Foton Kuşağı ne yapar?

Gülcan Çakır yazdı:
“Herşey Carlos Castaneda’nın Zamanın Çarkı kitabındaki şu cümleyi okumamızla başladı;

“Savaşçılar zamandan söz ettiklerinde, saatin hareketiyle ölçülen bir şeyi kastetmezler. Zaman, dikkatin özüdür: Kartal’ın yaydığı şeyler, zamandan yapılmıştır; ve doğrusunu söylemek gerekirse, bir savaşçı özün farklı yanlarına girdiğinde, zamanla tanışmaya başlıyor demektir.”

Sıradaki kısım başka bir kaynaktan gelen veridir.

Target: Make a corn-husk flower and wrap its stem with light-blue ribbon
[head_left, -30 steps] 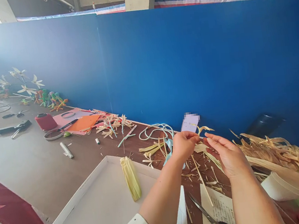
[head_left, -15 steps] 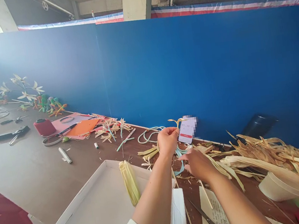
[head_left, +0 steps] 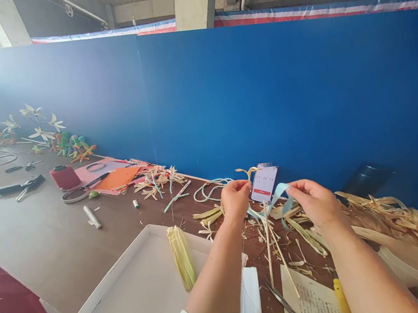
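My left hand (head_left: 236, 201) pinches a small yellowish husk flower (head_left: 248, 172) between thumb and fingers, its curled petals sticking up above the fingertips. To the right, my right hand (head_left: 315, 202) is closed on the end of a pale blue ribbon (head_left: 280, 191), which droops from the fingertips in a loop toward the table. Behind the hands a phone (head_left: 264, 182) leans on the blue wall with a timer on its screen. Two thin wooden sticks (head_left: 269, 250) lie below, between my forearms. Scissors (head_left: 286, 304) rest on a printed sheet (head_left: 310, 296) nearer to me.
A white box lid (head_left: 126, 288) with a bundle of pale green husk (head_left: 182, 256) lies at left. Dry corn husks (head_left: 391, 210) pile up at right, beside a pale bowl (head_left: 408, 264). Farther left are a red thread spool (head_left: 64, 177), orange paper (head_left: 118, 180) and husk flowers.
My right hand has risen up and to the right, lifting the blue ribbon off the table. My left hand stays nearly in place with the husk flower.
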Demonstrator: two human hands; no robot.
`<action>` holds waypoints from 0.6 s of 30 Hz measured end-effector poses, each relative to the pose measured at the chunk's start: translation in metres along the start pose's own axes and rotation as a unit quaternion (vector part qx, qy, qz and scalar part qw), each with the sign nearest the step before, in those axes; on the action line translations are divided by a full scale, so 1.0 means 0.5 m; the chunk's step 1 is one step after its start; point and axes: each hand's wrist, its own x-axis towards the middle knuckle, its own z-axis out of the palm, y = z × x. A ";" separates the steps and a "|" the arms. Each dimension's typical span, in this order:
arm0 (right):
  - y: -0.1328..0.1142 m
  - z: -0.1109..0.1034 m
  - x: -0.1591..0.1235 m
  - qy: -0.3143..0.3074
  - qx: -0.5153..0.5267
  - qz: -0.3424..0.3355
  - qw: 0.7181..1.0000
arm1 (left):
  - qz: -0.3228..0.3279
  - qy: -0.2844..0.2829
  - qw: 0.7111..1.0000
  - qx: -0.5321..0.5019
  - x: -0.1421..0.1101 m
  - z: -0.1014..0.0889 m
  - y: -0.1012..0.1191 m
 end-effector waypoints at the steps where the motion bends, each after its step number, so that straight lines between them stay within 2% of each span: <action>1: -0.013 -0.002 -0.002 0.026 0.040 0.013 0.999 | 0.002 0.004 1.000 -0.001 0.001 -0.001 -0.001; 4: -0.052 -0.004 -0.004 0.079 0.145 0.037 0.986 | 0.020 0.023 0.999 -0.020 0.008 -0.007 -0.006; 9: -0.111 -0.017 0.009 0.076 0.291 0.069 0.951 | 0.021 0.062 0.995 -0.080 0.018 -0.019 -0.005; 13: -0.146 -0.033 0.012 0.064 0.369 0.002 0.927 | 0.024 0.101 0.985 -0.136 0.027 -0.032 0.001; 16: -0.162 -0.042 0.008 0.070 0.386 -0.065 0.918 | 0.035 0.116 0.979 -0.164 0.032 -0.037 0.002; 18: -0.165 -0.044 0.006 0.075 0.386 -0.081 0.916 | 0.035 0.112 0.980 -0.163 0.032 -0.037 0.002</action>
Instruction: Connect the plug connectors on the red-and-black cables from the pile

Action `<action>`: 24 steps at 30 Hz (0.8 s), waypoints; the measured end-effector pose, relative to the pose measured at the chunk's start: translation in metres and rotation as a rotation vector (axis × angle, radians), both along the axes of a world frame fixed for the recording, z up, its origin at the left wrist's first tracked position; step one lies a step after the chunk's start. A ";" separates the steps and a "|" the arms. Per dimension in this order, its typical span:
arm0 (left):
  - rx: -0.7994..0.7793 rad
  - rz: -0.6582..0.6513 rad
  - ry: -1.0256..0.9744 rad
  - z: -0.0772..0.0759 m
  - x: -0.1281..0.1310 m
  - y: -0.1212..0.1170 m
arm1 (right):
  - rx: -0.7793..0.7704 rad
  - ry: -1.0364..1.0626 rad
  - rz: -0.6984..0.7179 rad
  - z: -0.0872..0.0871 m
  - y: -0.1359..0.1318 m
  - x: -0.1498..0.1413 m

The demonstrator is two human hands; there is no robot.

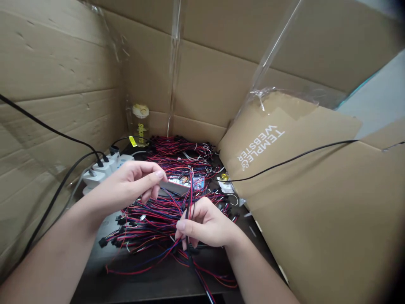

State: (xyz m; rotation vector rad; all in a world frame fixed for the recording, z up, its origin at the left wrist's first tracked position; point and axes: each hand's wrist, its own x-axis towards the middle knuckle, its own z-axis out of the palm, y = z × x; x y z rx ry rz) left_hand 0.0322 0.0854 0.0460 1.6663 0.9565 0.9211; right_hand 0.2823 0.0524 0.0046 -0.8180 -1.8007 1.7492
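Between the thumb and fingers of my right hand [207, 223] is a wire harness [190, 258], a thin strand of red and dark wires with a black covering. It runs upward past the fingers and down towards the table's front edge. To the left and a bit higher, my left hand [139, 181] hovers over the pile with thumb and forefinger pinched together. Whatever that pinch holds, if anything, is too small to make out. Under both hands lies a thick heap of red, blue and black wires [152, 217] with black connectors at the ends.
Cardboard walls [202, 80] close in the dark table [126, 287]. On the left stands a power strip [103, 166] with white plugs and black cords. A bottle with a yellow lid [140, 122] is at the back. A black cable [284, 162] crosses the right cardboard.
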 end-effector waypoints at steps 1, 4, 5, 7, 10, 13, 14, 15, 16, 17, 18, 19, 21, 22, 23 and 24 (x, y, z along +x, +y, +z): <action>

Ve şu cümleye takıldım. Kartal’ın

yaydığı şeyler zamandan yapılmıştır. Bilmeyenler için açıklayayım. Carlos Castaneda sanrılandırıcı bitkileri araştırmak üzere gittiğinde Meksika’da tanıştığı Yaqui Kızılderilisi Don Juan’dan öğrendiği bilgilerden oluşan bir dizi kitap yazmış. Don Juan’a göre dünyamız farkındalıklı, titreşen ve ışıldayan telciklerden oluşuyor. Hepimizin sırt bölgesinde, kürek kemiğine kol boyu uzaklıkta, algı noktası denilen, tenis topu büyüklüğünde parlak bir nokta var. Bu noktaya bileşim noktası da deniyor. Bu telcikler bileşim noktamızın içinden geçiyor ve bizim dünya algımızı bu bileşim noktasından geçen telcik demeti oluşturuyor. Hepimizin bileşim noktasından aynı telcik demeti geçtiği için, Don Juan’ın deyimi ile bu demete çengellendiğimiz için hepimiz aynı dünyayı algılıyoruz.
Don Juan bu titreşen farkındalıklı telciklerin kaynağının kartala benzeyen bir görüntüsü olduğu için kartal diye adlandırılan bir kaynaktan çıktığını söyler. Kartal bizim anılarımızla beslenir.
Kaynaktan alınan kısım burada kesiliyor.